What Christian Parents Should Learn from the Normalize Atheism Movement

Normalize Atheism Campaign

I recently encountered a movement underway on social media called “Normalize Atheism.” According to the website of the same name, the movement started a couple of years ago, but it seems to have picked up more speed recently. The basic idea is that atheists post a picture of themselves on social media, using the hashtag #normalizeatheism, to demonstrate that atheists are just like everyone else.
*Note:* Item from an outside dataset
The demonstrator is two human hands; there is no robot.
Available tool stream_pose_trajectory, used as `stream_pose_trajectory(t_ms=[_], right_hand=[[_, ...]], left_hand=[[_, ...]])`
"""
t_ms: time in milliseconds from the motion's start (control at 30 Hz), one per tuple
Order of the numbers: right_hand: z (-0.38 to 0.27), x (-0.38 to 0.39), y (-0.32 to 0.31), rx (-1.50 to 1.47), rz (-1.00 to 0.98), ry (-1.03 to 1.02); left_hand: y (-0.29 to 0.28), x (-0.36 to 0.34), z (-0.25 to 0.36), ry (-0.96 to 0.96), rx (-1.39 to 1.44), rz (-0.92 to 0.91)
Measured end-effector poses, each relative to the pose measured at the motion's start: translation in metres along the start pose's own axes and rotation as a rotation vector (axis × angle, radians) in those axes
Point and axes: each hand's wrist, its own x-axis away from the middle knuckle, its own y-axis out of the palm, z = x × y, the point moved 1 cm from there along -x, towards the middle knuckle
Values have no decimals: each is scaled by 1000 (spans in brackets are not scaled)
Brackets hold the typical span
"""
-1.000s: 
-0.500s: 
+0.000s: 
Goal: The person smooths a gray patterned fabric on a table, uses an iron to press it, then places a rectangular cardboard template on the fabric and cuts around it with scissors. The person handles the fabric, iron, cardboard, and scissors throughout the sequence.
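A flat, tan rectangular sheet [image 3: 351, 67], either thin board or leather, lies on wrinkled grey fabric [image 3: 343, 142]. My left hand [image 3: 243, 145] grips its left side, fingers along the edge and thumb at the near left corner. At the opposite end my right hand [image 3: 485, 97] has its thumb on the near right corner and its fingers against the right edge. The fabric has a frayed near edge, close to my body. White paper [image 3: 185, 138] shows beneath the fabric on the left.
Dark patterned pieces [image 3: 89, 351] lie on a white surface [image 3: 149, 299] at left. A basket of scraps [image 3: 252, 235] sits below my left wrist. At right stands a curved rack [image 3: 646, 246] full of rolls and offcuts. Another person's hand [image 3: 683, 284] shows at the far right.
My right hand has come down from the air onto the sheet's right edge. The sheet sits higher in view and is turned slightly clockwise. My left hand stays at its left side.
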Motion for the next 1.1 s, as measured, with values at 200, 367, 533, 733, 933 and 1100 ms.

Why is that necessary? The website explains:

Even in countries where church and state are kept separate and mainstream religious practice is fairly moderate, atheists are marginalized, stigmatized, or simply ignored. And that’s a problem. Because if we want our society to be just, pluralistic, and inclusive, there needs to be space not only for the many varieties of religious believers, but also for those of us who don’t believe. This isn’t an easy problem to solve…it’s a very old problem. Solving it will require changing the way atheists are perceived by the societies in which we live. And the first step toward realizing that change is reminding everyone else that we’re here. It doesn’t demand any particular political affiliation, it doesn’t necessitate the acceptance of a specific ideology. All it requires is for all of us who are able to speak up and say, ‘I’m an atheist. And I think it’s time for us to #NormalizeAtheism.’”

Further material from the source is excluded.